■ **PROBLEM TO SOLVE**: Among the entries below, find each line holding "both" and return it.

■ **SUPPLIED DATA**:
Segment Open

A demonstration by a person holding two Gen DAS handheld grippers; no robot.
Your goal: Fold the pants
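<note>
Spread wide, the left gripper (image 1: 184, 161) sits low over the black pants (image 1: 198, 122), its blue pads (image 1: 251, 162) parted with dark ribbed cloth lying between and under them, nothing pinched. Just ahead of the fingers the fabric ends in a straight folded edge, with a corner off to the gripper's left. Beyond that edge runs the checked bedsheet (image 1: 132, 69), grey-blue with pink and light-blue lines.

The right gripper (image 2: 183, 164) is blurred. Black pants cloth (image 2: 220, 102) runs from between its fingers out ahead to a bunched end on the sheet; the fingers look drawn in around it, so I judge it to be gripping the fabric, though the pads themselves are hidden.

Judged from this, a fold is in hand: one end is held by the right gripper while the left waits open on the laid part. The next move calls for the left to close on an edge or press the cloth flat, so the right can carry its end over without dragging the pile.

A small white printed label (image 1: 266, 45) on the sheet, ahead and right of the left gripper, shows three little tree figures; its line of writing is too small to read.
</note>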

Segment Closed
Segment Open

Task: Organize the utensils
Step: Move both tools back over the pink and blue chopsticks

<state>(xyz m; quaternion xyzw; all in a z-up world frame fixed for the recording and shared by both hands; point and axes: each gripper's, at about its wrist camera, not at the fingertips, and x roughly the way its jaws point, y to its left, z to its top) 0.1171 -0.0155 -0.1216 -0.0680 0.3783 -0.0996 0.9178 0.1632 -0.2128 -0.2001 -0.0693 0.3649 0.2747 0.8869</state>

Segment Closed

■ **SOLVED EXERCISE**:
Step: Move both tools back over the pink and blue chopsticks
<state>(xyz m; quaternion xyzw; all in a z-up world frame fixed for the recording and shared by both hands; point and axes: each gripper's, at about its wrist camera, not at the fingertips, and x roughly the way its jaws point, y to its left, z to its top) 0.1171 -0.0155 -0.1216 -0.0680 0.3783 -0.0996 0.9178 0.1632 -0.2128 -0.2001 -0.0693 0.3649 0.2747 0.8869</state>

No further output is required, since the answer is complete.